+++ SUPPLIED DATA +++

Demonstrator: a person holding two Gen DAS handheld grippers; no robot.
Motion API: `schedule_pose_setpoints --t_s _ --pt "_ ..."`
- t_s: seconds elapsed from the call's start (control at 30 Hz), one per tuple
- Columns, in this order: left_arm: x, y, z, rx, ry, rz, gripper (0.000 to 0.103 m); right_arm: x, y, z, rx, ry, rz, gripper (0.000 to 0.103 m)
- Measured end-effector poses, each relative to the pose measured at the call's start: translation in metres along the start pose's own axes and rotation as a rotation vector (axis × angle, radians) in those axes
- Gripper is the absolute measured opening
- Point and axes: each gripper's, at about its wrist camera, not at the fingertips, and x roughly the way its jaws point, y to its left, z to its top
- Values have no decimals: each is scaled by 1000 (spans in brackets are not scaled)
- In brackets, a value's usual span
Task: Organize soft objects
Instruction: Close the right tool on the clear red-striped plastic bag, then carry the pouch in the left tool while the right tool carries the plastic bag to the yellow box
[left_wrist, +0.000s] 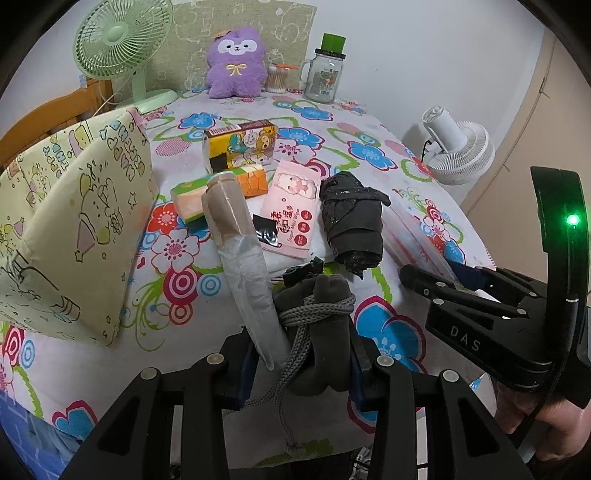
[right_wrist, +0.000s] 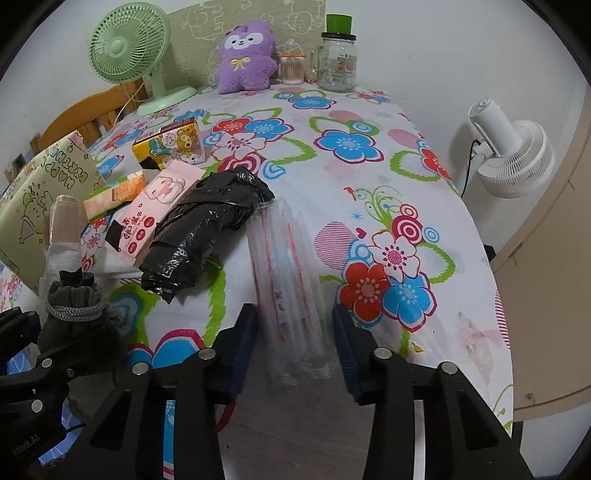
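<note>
A: What has the left gripper (left_wrist: 301, 363) got?

B: It pinches a dark grey pouch (left_wrist: 321, 332) tied with a grey cord (left_wrist: 314, 310), at the near edge of the table (left_wrist: 236, 122). A taped bundle (left_wrist: 240, 251), beige above and grey below, leans up from between the same fingers; whether they press it too, I cannot tell.

A: And the right gripper (right_wrist: 293, 354)?

B: Spread wide. A clear packet (right_wrist: 291, 273) with red print lies between its fingers on the cloth, touching neither.

A: The other soft things?

B: A black bag roll (right_wrist: 199, 232) lies just left of the packet. Left of that is a pink wipes pack (right_wrist: 147, 218), then an orange-green tissue pack (left_wrist: 221, 192), and farther back a yellow tissue box (left_wrist: 240, 147). A cushion (left_wrist: 74, 229) with doodles stands at the left edge. A purple plush (left_wrist: 236, 62) sits at the far end, between a green fan (left_wrist: 122, 48) and a jar (left_wrist: 325, 70).
</note>
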Motion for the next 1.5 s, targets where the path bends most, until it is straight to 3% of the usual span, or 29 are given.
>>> schedule_pose_setpoints --t_s 0.4,1.5 --pt "-12 -3 0 13 -29 8 40 -11 1 0 7 -19 23 37" --pt "-58 -7 7 36 -156 48 40 -74 4 4 16 -156 0 37"
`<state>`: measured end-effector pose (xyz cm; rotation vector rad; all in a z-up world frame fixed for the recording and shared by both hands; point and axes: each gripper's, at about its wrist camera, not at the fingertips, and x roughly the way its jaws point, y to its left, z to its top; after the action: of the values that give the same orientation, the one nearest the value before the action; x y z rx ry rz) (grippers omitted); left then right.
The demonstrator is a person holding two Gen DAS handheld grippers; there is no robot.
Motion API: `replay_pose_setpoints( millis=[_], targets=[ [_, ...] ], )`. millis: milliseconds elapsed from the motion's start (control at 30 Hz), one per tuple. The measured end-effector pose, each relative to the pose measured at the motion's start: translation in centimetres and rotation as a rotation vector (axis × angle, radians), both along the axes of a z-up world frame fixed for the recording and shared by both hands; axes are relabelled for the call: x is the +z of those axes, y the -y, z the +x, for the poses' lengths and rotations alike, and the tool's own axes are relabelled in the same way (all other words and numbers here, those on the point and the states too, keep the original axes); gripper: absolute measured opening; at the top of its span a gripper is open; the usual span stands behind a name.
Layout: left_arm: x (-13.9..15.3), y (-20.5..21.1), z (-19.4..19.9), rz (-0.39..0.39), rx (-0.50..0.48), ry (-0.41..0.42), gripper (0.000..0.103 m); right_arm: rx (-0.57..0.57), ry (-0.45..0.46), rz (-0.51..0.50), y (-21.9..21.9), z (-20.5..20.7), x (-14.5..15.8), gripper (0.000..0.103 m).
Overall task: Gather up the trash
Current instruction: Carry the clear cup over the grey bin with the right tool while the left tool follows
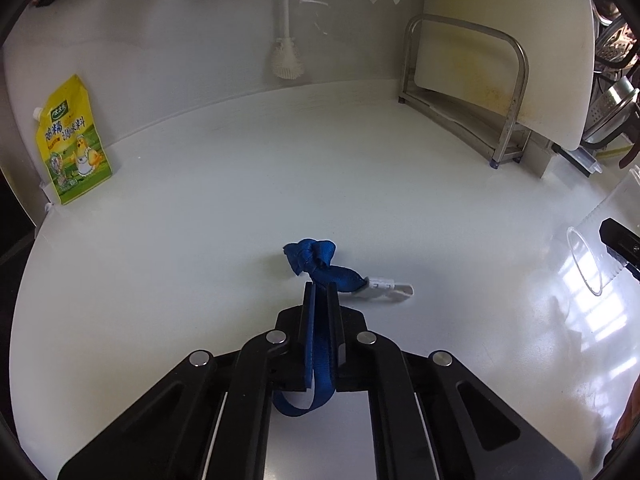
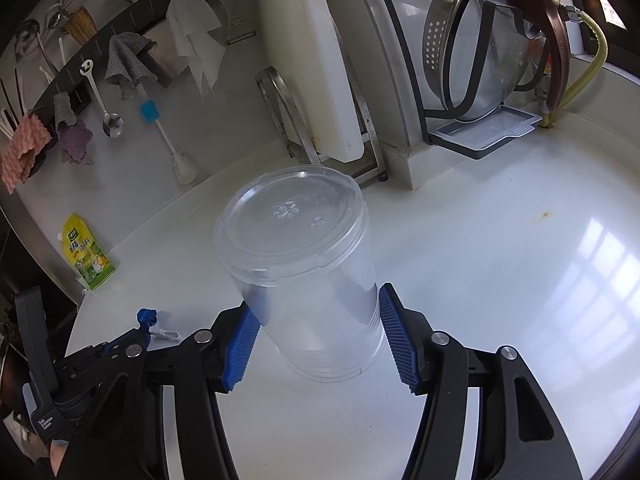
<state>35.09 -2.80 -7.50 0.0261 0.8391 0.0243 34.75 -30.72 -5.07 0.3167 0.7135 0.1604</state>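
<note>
My left gripper (image 1: pixel 320 290) is shut on a blue fabric strap (image 1: pixel 320 340). The strap's knotted end (image 1: pixel 310 256) and white plastic clip (image 1: pixel 390 290) stick out past the fingertips, just above the white counter (image 1: pixel 200 220). A loop of the strap hangs behind the jaws. My right gripper (image 2: pixel 316 304) is shut on a clear plastic cup with a lid (image 2: pixel 304 264) and holds it above the counter. The cup's rim shows at the right edge of the left wrist view (image 1: pixel 584 264). The left gripper and the strap show at the lower left of the right wrist view (image 2: pixel 146 318).
A yellow-green seasoning pouch (image 1: pixel 72 144) leans on the back wall at the left. A brush (image 1: pixel 285 28) hangs on the wall. A metal rack with a white cutting board (image 1: pixel 500 60) stands at the back right. A pot-lid stand (image 2: pixel 488 48) is further right.
</note>
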Motion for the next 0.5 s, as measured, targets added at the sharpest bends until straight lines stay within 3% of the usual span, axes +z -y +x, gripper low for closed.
replay_pose_setpoints(
  millis=[333, 500],
  targets=[
    [2.3, 0.2, -2.7, 0.062, 0.010, 0.141, 0.006, -0.015, 0.043, -0.019, -0.2, -2.9, 0.6, 0.057],
    [2.7, 0.3, -4.3, 0.057, -0.011, 0.165, 0.006, -0.023, 0.051, -0.020, -0.2, -5.1, 0.8, 0.057]
  ],
)
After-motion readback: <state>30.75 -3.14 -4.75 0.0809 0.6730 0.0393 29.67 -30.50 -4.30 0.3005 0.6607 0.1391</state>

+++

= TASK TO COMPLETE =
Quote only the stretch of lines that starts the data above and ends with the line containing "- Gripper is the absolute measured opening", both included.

= EXERCISE SOLUTION =
Demonstrator: a person holding two Gen DAS handheld grippers; no robot.
Motion API: `schedule_pose_setpoints --t_s _ --pt "_ ..."`
- t_s: seconds elapsed from the call's start (control at 30 Hz), one per tuple
- Columns, in this order: left_arm: x, y, z, rx, ry, rz, gripper (0.000 to 0.103 m); right_arm: x, y, z, rx, ry, rz, gripper (0.000 to 0.103 m)
- Measured end-effector poses, each relative to the pose measured at the call's start: translation in metres along the start pose's own axes and rotation as a rotation vector (axis × angle, radians) in those axes
- Gripper is the absolute measured opening

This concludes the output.